Former Senator Phil Gramm recently shook up the political landscape when he said, in effect, that Americans are a bunch of "whiners" when it comes to economics.
While the statement may have been tactless and most certainly politically incorrect, defenders of Gramm argue that he did have a point. Perhaps so, but I don't believe it is that we are whiners; rather, we are victims of economic overkill by a media obsessed with focusing on bad news. Sadly, this overemphasis on bad news more often than not is pursuant to a political agenda.
Politicians using scare tactics to drum up votes also add to this victimization. It is not very likely that you will hear someone running for office, especially Congress, who does not allege that everything is in a mess and he or she will clean things up if elected. Young people, in particular, are affected by this kind of rhetoric because they have not heard it before, like those of us who have been around a long time and have heard it many times.
How soon we forget how things were when the economy was really bad. This was brought home to me a few weeks ago when the History International Channel ran a two-hour program on the life of President Franklin Roosevelt. While the program was primarily about the personal life of FDR, it did spend considerable time on the two great crises he had to deal with as president–the Great Depression and World War II.
The program was meaningful to me because I lived through both of those crises and felt the hardship first hand. Most people alive today were not living during either of these events and have no basis to compare that experience with today's happenings.

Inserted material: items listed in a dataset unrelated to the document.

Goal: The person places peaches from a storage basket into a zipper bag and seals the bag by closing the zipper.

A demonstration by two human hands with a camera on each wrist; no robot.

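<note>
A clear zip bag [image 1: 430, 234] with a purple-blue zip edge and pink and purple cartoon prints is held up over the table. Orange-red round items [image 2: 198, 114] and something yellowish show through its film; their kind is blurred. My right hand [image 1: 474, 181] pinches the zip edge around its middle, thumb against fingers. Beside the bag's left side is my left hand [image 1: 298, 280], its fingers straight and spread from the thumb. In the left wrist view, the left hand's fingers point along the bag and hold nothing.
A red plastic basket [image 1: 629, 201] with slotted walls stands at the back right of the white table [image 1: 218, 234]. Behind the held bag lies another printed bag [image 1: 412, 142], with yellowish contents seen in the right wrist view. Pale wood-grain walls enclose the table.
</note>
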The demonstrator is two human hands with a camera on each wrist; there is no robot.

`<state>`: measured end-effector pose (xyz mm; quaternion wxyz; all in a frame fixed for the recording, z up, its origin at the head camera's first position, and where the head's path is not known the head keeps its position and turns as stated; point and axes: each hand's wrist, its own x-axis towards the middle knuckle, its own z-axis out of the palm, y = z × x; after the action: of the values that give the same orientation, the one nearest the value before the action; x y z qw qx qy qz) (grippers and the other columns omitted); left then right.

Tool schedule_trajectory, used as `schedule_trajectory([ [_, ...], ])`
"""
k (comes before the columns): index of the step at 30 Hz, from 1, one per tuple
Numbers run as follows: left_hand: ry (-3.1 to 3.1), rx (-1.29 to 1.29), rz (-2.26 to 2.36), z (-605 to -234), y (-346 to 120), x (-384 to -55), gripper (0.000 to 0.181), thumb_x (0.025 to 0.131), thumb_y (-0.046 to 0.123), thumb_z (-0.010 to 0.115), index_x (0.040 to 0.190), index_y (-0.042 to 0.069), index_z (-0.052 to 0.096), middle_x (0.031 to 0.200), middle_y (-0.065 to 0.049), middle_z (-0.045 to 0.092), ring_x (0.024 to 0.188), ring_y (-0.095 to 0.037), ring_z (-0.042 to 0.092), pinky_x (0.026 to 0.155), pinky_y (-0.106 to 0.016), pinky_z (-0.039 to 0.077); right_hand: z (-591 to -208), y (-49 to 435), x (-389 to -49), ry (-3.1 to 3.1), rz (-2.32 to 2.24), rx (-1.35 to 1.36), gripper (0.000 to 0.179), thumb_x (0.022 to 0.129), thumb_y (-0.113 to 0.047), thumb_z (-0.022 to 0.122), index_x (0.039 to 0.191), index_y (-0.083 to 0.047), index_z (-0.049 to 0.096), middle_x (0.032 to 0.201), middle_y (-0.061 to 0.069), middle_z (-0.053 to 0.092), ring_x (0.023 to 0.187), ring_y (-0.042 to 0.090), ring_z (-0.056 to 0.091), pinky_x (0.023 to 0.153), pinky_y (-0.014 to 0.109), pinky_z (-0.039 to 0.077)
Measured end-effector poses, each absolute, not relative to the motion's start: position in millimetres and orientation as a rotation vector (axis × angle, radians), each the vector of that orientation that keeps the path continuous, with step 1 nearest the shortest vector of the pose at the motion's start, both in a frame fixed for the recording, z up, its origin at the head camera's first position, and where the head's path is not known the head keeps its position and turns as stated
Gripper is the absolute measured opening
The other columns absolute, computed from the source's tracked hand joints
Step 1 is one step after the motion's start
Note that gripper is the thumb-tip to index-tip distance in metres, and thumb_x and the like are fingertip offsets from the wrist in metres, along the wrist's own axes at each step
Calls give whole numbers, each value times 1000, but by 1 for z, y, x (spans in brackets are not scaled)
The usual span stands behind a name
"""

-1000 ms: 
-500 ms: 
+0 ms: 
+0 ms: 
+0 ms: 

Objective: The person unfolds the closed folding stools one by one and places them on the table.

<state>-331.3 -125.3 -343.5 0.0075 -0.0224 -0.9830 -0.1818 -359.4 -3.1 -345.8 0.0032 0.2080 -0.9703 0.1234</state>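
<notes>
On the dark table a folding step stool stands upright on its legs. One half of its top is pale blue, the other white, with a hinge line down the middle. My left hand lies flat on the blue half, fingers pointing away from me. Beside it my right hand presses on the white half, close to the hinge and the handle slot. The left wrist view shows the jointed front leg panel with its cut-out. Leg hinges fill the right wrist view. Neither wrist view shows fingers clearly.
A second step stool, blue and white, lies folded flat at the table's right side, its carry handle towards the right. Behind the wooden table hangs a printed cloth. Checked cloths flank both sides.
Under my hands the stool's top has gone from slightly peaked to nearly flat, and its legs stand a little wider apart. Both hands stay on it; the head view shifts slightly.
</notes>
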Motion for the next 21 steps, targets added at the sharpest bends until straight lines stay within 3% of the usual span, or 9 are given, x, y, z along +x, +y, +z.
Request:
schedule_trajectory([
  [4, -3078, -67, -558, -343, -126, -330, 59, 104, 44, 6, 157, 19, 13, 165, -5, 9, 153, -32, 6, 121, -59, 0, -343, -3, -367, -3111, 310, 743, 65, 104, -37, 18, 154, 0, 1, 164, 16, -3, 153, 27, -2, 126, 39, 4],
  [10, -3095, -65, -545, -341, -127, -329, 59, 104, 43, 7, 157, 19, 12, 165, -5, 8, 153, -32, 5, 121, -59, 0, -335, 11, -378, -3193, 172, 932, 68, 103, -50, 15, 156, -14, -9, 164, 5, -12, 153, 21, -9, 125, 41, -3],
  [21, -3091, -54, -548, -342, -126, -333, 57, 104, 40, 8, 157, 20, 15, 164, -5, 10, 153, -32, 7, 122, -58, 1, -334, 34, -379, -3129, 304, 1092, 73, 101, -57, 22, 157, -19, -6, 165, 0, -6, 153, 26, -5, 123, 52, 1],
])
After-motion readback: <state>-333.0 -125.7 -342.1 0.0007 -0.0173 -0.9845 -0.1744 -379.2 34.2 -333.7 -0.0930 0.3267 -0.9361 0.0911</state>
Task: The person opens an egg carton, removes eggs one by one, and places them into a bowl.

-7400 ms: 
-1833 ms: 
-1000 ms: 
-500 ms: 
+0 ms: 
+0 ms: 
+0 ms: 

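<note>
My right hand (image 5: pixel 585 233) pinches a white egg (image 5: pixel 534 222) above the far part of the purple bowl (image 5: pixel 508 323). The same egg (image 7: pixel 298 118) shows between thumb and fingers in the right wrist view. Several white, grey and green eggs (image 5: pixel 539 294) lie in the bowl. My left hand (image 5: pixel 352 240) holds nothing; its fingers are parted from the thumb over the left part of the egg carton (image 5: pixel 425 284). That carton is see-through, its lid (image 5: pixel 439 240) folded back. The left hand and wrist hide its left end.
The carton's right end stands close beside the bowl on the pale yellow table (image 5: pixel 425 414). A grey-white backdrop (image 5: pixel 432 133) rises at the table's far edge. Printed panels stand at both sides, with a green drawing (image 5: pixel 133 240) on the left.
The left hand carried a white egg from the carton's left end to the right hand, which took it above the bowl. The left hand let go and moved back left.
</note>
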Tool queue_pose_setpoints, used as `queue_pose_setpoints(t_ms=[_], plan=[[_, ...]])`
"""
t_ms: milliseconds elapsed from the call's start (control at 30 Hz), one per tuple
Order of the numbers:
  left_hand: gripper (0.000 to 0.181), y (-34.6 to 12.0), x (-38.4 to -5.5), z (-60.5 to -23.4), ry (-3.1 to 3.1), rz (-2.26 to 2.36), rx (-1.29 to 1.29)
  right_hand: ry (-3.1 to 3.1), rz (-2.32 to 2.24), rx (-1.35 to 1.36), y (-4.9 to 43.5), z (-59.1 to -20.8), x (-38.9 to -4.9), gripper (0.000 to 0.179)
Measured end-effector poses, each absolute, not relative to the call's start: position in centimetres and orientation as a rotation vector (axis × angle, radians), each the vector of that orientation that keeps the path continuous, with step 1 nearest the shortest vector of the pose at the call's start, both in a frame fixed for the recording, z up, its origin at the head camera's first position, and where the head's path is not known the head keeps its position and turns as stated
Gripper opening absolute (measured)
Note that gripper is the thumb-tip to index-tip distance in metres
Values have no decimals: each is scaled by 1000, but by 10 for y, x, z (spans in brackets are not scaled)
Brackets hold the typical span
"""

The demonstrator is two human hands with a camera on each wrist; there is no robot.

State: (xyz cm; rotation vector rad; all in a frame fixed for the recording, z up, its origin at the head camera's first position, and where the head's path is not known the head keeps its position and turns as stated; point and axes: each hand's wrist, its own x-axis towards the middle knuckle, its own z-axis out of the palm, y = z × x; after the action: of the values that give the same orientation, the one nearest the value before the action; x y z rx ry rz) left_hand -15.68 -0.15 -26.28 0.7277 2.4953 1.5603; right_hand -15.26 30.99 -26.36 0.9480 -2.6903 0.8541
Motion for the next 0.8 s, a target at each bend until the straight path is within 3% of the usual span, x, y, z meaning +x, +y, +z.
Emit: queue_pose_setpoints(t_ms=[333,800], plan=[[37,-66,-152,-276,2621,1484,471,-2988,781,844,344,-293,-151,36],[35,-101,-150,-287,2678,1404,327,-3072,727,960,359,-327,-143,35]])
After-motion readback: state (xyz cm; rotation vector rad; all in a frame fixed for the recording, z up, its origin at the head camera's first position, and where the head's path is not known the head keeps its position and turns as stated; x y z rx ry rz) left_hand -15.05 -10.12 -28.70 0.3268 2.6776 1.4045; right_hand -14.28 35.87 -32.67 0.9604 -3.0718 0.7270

I have vivid recollections of what it was like when the unemployment rate was officially at 25%. We now know that the actual rate was much higher because when WWII started, millions came off of farms to join the military or work in defense plants-and farm production increased. There were unemployed and underemployed. I remember the long lines at soup kitchens feeding the hungry and people selling apples on the street to eke out a living.
I saw some long lines on TV a couple nights ago. One was a line waiting to be the first to buy Apple's new iPhone for about $300 a pop–the modern day "apple merchant." A few days later another long line appeared on TV–people waiting in line for up to 18 hours. Waiting for food? Nope. Waiting instead to be among the first to view the new Batman movie, "The Dark Knight." Wow, an 18-hour wait to watch a movie–now that is something to really whine about.